Thursday, January 5, 2012

Panic with an edge of hysteria all tied up in creativity

I've been in somewhat of a frenzy since the start of 2012. Yes, that's not that many days yet, but the start of a new year has opened the floodgates of all that I have to, want to, and wish I could get done...

Basically, this is what simmers in the back of my brain on most days, bubbling over in a panic of "there's not enough time!" every few months.

It's a panic mixed with guilt for not having it all done already with my rational side trying to insert tiny teaspoons of realistic expectation whenever possible.  It's the balance.


When I'm in the middle of a project it looks like I'm concentrating hard, really focused on and enjoying what I'm doing.
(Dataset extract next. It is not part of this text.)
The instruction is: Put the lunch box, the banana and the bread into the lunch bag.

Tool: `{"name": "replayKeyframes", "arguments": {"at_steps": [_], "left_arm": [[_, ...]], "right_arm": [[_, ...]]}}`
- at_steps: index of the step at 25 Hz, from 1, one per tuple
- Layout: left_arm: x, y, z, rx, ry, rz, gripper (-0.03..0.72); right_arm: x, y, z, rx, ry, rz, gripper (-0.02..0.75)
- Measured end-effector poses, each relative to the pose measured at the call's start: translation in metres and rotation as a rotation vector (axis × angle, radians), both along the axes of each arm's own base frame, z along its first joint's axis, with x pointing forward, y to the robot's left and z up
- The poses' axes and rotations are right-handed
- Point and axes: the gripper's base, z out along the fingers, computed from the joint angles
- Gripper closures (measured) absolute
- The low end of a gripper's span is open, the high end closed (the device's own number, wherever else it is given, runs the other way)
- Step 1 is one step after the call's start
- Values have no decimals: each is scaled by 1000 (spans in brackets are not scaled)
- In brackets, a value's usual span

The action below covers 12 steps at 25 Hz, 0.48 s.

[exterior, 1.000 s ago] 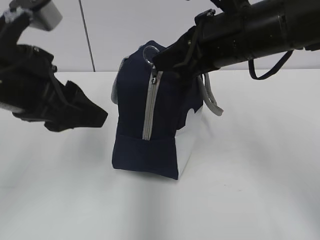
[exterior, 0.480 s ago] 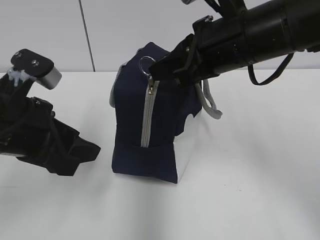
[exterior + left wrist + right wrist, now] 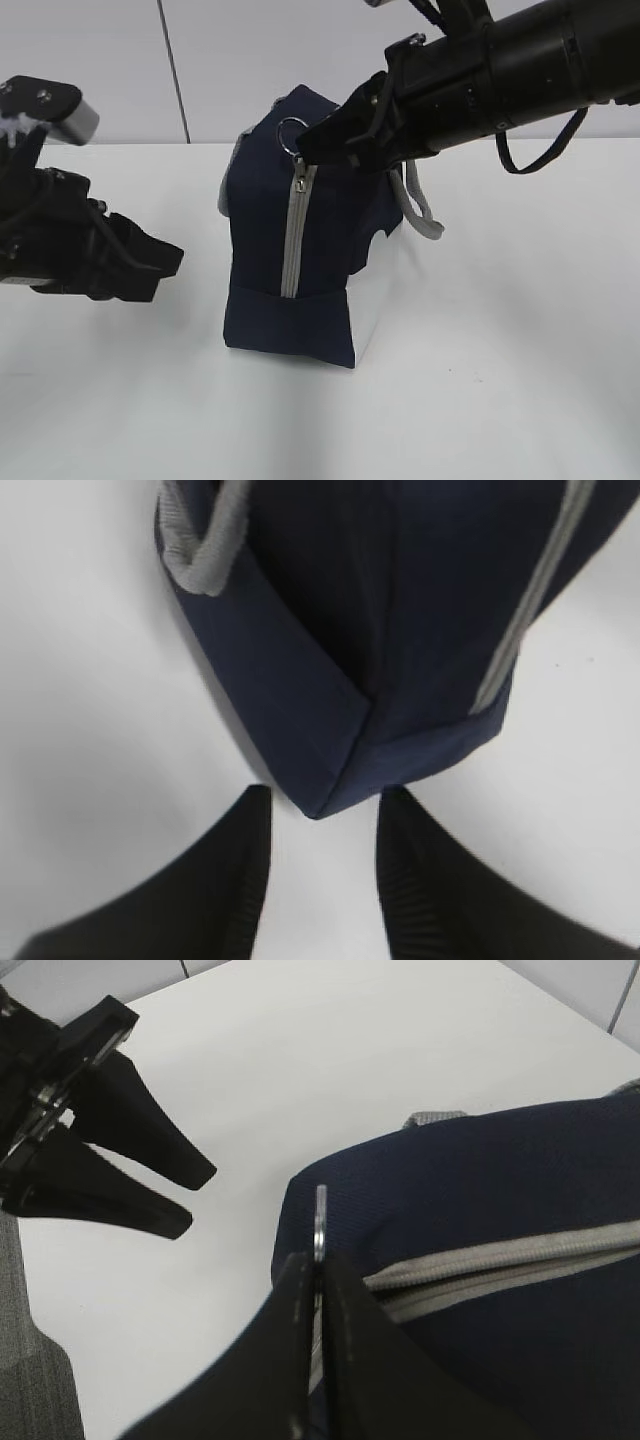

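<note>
The navy lunch bag stands on its end in the middle of the white table, its grey zipper strip running down the near face. My right gripper is shut on the metal ring pull at the bag's top; in the right wrist view the ring pull sticks up from between the closed fingertips. My left gripper hovers left of the bag, open and empty. In the left wrist view the bag shows its lower corner just at the tips of my left gripper. Lunch box, banana and bread are out of view.
A grey webbing handle hangs off the bag's right side, another handle lies at its far side. The white table stretches in front and to the right. A pale wall stands behind.
My left gripper has dropped lower, drawn back to the left and narrowed its jaws. The right gripper has kept its hold on the ring pull, shifting it slightly left.
</note>
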Motion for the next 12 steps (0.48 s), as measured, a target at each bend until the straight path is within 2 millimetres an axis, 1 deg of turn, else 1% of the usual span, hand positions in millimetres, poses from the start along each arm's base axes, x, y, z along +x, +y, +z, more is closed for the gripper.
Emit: {"name": "replayKeyframes", "arguments": {"at_steps": [2,5,12], "left_arm": [[3,4,1,-12,-2,28,447],[5,6,1,-23,-4,50,453],[3,2,3,-45,-13,-2,471]], "right_arm": [[0,0,0,1,3,1,754],[0,0,0,2,4,0,754],[0,0,0,2,6,-1,754]]}}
But, if you could take a peak inside my head you'd see that part of it is mapping out the other 100 projects I really want to be working on RIGHT NOW, even though I also really want to work on this one RIGHT NOW! Another section is having an entire conversation about guilt. Guilt for not doing enough, guilt for choosing this project over that project, guilt for concentrating on what I want versus my children (who happen to be happily playing with their toys and not paying me one ounce of attention...). There's also the part that's just super happy to be creating something of my very own.

It's all bubbling under the surface, despite the calm exterior.

And that's not even touching that stack of books I'm dying to read.